Essa vitória, contudo, como já foi percebido, tornará as sessões mais longas ainda, sem que necessariamente a qualidade dos julgamentos seja aprimorada. Não se resolve o problema do excesso de decisões monocráticas com a possibilidade de fala na tribuna. Aqui, o "x" da questão é o volume de processos que chegam ao Tribunal. Não há como julgar, no colegiado, todos os processos distribuídos. E solução para esse problema deverá ser discutida de forma ampla, em um debate que, necessariamente, envolverá juízes, advogados, Ministério Público, defensores públicos, Executivo e Legislativo.

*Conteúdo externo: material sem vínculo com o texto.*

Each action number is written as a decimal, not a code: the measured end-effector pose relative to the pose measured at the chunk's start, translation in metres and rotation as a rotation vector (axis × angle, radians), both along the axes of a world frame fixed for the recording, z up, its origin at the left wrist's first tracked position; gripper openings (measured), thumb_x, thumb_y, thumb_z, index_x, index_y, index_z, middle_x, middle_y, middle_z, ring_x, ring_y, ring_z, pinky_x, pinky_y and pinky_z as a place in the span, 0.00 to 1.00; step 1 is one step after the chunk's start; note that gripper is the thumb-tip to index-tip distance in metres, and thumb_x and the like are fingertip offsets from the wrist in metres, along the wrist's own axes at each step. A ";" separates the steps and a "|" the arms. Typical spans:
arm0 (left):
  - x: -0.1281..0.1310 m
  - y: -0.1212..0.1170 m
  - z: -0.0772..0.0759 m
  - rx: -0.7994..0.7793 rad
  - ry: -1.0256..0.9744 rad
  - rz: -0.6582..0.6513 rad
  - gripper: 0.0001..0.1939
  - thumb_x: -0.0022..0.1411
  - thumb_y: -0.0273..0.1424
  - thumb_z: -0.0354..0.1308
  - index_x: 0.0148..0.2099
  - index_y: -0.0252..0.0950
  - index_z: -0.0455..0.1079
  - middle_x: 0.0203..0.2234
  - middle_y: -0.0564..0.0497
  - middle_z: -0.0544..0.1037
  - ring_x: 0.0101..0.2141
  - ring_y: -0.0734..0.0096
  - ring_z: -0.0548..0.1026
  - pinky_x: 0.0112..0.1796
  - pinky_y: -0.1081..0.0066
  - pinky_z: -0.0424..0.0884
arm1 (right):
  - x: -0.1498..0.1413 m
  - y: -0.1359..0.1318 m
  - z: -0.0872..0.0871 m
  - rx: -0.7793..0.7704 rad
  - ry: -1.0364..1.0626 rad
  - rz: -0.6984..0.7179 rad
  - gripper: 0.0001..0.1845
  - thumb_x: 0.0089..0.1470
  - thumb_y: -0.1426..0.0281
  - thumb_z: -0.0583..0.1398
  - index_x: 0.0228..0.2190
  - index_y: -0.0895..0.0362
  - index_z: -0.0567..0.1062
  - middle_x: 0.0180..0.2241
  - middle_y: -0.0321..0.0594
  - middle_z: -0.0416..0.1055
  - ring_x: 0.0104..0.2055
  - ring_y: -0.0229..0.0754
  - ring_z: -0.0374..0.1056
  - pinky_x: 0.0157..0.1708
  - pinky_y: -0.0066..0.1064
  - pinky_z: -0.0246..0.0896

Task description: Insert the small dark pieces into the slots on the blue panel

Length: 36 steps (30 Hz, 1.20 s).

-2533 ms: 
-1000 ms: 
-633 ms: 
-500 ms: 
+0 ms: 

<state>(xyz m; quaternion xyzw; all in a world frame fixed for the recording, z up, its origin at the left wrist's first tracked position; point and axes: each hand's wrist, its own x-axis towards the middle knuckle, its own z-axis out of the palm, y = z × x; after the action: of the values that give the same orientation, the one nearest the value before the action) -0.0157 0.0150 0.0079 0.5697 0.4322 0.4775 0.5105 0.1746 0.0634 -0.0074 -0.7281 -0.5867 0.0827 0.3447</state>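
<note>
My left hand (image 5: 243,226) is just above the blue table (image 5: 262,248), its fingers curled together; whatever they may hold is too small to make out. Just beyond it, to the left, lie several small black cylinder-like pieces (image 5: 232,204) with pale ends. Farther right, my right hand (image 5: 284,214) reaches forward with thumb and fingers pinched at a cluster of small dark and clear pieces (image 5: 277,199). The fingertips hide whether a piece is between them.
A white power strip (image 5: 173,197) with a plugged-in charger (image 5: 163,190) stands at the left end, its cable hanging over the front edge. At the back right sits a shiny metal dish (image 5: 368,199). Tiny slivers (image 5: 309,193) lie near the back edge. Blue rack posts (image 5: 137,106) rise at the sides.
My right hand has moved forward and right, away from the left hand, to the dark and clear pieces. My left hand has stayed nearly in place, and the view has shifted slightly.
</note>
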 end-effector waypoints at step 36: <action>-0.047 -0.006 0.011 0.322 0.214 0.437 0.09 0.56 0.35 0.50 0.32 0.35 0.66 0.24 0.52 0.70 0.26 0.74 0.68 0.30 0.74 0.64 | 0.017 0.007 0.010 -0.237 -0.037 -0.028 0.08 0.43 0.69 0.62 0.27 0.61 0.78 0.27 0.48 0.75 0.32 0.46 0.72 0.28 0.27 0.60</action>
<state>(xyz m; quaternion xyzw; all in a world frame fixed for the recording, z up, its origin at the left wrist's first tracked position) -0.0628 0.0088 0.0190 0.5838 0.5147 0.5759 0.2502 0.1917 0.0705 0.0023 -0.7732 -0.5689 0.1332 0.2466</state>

Em suma, considerando o momento em que vivemos, precisamos acordar e agir de modo não só a diminuir o volume de processos em curso, como também a facilitar a sua análise. Devemos agir em comum acordo. Soluções unilaterais não são suficientes para resolver problemas tão sérios como os aqui relatados. Temos que acompanhar a realidade dos processos.
Existem práticas, como as que sugeri mais acima, que, para tornarem-se realidade, dependem apenas de nós. Não há necessidade de melhor aparelhamento da máquina, de melhor preparo de servidores ou de novas leis. Basta a boa vontade de juízes, advogados e membros do Ministério Público. A mudança de costumes exige boa vontade e nada mais.
Já para os problemas maiores, mais profundos, como o excesso de processos, a solução há de ser encontrada em conjunto, após debate profundo entre todos os envolvidos, que devem estar abertos a debater e mudar ideias preconcebidas de como aprimorar o ato de julgar. Chega de nos limitarmos a apontar culpados (sempre os outros) e nos calarmos quanto a soluções efetivas ou sugerir apenas aquilo que nos parece mais conveniente.